RedState quotes more of Judge Martin’s passionate outburst:

Islam is not just a religion, it’s their culture, their culture. It’s their very essence their very being. …  What you have done is you have completely trashed their essence, their being. They find it very very very offensive. I’m a Muslim [as well as a Lutheran? – JB], I find it offensive.

Arnold Ahlert concludes:

Since this story has begun to mushroom, Judge Martin has taken to defending his actions, noting that he had advised the defendant not to disseminate the above audio, because he might consider a contempt of court charge (despite the fact that Martin’s statement was made in open court). He defended his decision, saying that he “didn’t doubt that an incident occurred,” but that there were “so many inconsistencies, that there was no way that I was going to find the defendant guilty.”
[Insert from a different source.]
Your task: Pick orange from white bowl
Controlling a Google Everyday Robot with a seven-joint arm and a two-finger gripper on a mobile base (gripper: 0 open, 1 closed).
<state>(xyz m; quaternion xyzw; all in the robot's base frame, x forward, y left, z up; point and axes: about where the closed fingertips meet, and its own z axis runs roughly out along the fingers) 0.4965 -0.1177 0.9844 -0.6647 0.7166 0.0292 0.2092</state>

Perhaps there were inconsistencies. But that doesn’t excuse Martin from considering what amounts to a Sharia defense, lecturing Perce about the sensitive nature of Muslims, or explaining that what he did could get him executed in some Muslim nations.The Constitution is precisely what separates us from from such nations, and Judge Martin’s ignorance of, or indifference towards, that document is shocking. 

Shocking to many still. But how long will it be before Sharia law is accepted as a parallel system in the US;  Muslims are privileged above all others before the law; and – worst of all for American freedom – judges need only consult their own feelings to determine guilt and innocence?